Charles mène quelques recherches. Clémence n’est pas difficile à retrouver : elle n’a pas changé de village. Un soir, le cœur battant, il compose son numéro de téléphone. « J’avais prévu de raccrocher si j’avais entendu la voix de son mari. Mais c’est la sienne qui a résonné dans mon oreille. J’ai bredouillé un timide : « C’est Charles. » Elle m’a répondu : « Enfin, tu te décides à m’ap-peler ? Tu m’as pardonnée, alors ? » Elle était toute guillerette. Elle m’a expliqué qu’elle était divorcée depuis plusieurs années et m’a proposé qu’on se raconte nos vies en face-à-face. Je l’ai tout de suite reconnue. Elle avait les cheveux blancs, pris quelques kilos et quelques rides, mais la douceur de son regard et son sourire étaient inchangés. Dès que je l’ai retrouvée, mon amour a repris avec la même intensité. Le sien aussi. » Charles et Clémence ne sont plus quittés pendant neuf ans. Jusqu’au décès brutal de Clémence qui a fait un AVC, il y a six mois. Depuis, Charles tourne en rond. Et broie du noir. La disparition, cette fois définitive, de Clémence l’a plongé dans un grand désespoir. Il regrette le temps perdu. « Je m’en veux tellement de n’avoir pas rappelé Clémence plus tôt, d’avoir manqué de courage. J’ai été si heureux avec elle. J’ai l’impression d’avoir gâché ma vie. » Un psychiatre l’aide à remonter la pente pour profiter des mois, voire des années, qui lui restent.
Amoureux de sa jeunesse
Comment expliquer la longévité de ces attachements ? Celui de Laure pour son danseur ou celui de Charles pour Clémence ? Ou encore celui de Suzette pour Francesco, les personnages inventés par Fabien Toulmé, l’auteur du roman graphique Suzette ou le grand amour, à partir d’histoires bien réelles (lire encadré) ?
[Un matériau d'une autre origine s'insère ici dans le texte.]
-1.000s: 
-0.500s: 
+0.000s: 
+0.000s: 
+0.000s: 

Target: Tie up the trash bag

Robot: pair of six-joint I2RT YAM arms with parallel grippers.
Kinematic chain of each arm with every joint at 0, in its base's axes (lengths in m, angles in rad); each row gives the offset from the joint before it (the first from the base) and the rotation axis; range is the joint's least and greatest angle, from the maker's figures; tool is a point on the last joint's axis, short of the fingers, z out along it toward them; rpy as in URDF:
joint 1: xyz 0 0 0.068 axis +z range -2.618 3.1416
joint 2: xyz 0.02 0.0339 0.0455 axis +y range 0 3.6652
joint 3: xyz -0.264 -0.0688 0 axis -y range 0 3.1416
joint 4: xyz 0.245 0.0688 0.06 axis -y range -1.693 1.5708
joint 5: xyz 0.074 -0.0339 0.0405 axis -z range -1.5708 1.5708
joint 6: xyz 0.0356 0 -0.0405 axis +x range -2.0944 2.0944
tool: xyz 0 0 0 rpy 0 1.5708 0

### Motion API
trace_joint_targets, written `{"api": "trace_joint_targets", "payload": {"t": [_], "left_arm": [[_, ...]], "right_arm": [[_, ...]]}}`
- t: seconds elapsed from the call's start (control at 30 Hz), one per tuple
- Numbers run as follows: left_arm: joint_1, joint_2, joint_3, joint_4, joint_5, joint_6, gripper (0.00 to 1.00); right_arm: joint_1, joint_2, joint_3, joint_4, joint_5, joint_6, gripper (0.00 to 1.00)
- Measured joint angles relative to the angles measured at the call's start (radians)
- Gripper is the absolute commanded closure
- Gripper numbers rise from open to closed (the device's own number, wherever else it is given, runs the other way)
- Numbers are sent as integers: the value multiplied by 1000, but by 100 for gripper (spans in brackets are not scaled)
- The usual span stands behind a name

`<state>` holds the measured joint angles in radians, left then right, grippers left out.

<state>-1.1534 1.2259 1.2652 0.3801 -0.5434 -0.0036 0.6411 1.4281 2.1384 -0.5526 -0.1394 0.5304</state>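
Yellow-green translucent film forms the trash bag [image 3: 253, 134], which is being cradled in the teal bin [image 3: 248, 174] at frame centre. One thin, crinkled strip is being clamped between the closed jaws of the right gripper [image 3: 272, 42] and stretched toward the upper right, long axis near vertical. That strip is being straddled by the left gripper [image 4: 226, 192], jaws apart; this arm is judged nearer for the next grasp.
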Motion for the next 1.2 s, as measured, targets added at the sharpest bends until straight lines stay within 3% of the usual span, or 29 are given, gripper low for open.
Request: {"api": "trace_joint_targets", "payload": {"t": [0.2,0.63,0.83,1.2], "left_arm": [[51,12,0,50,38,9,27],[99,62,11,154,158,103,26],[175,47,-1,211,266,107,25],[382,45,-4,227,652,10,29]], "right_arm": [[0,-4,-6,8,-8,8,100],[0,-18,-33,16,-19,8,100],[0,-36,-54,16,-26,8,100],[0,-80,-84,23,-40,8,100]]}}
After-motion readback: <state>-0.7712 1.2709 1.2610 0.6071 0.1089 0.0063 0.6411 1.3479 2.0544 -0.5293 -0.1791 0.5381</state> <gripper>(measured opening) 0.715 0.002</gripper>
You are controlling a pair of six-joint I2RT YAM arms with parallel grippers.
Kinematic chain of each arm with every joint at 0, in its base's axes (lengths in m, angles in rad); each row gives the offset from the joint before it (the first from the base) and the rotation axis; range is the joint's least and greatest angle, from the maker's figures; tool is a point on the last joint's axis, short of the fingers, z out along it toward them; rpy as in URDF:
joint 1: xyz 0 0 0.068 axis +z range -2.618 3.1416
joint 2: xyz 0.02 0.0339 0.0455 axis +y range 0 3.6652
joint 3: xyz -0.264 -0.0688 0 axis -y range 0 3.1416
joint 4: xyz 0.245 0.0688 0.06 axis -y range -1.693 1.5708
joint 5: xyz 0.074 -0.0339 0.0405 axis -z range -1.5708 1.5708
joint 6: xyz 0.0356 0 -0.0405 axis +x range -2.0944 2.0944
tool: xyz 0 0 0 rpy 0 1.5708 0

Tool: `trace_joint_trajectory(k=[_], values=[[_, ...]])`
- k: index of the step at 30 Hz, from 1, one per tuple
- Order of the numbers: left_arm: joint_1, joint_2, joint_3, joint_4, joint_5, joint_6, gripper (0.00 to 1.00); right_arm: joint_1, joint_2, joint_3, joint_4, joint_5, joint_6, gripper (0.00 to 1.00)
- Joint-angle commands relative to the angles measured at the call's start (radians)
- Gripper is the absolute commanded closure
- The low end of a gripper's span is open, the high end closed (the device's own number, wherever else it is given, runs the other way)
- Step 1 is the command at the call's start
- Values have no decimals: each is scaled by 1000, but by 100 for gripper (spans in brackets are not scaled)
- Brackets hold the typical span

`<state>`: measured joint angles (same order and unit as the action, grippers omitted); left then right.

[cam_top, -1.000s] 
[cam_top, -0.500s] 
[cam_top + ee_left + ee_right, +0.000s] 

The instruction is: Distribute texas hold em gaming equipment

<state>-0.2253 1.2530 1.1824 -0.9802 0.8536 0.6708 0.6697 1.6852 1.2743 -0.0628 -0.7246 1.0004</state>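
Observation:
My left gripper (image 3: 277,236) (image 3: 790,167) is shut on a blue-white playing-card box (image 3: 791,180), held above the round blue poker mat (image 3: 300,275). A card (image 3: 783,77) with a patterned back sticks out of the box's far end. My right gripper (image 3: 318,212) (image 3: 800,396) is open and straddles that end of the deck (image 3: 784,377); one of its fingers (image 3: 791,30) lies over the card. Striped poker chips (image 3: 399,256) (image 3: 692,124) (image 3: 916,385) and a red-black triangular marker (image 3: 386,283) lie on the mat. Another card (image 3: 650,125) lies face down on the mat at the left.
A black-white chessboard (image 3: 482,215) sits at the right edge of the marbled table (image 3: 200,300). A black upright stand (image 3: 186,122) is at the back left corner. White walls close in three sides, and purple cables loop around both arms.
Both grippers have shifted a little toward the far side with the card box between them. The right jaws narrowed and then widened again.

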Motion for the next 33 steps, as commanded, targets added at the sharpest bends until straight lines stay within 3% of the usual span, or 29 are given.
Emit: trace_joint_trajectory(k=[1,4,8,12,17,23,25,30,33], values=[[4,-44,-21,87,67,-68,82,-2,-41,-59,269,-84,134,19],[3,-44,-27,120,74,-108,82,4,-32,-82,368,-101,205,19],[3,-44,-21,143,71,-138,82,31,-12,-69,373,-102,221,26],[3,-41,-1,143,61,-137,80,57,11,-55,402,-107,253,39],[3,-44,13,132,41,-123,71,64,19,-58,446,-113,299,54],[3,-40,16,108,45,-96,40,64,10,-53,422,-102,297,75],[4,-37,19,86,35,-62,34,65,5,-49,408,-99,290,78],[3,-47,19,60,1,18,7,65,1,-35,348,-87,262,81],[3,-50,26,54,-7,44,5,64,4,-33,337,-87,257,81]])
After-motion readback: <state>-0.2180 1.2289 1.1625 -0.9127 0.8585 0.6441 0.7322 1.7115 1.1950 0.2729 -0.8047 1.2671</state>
Pour Robert Neuburger, la réponse est simple : les attirances sexuelles et sentiments amoureux ont traversé les années sans s’affadir, car ils ont été éprouvés au temps de la jeunesse. « Ce que l’on ressent quand on est jeune est plus persistant, car cela a un goût de première fois. C’est donc marquant. Cela s’incruste dans la mémoire des émotions et dans celle du corps. Même si on retombe amoureux plus tard, les émotions ressenties n’ont plus cette fraîcheur. Elles ne produisent plus cet effet enivrant. Voilà pourquoi les premiers attachements sont souvent indélébiles. » Pas toujours avec raison, cependant ! Certaines retrouvailles s’avèrent décevantes ! Autre raison de cette persistance des sentiments évoquée par le spécialiste du couple : la familiarité. « Avoir des souvenirs communs, qui prennent racine dans la jeunesse est un ciment puissant. Avoir aimé la même musique, avoir connu la même bande de copains, cela représente un patrimoine important. La familiarité permet d’aborder, avec moins d’appréhension, le terrain de l’intime. »
Qu’on les ranime ou non, ces émotions amoureuses de jeunesse (éprouvées aussi bien par les femmes que par les hommes, à bon entendeur, Laure), qu’il est réconfortant de savoir qu’elles sont là. Prêtes à être exhumées de l’oubli, ne serait-ce que pour y puiser le souvenir du piment ou de l’élan qui manque parfois pour aller de l’avant.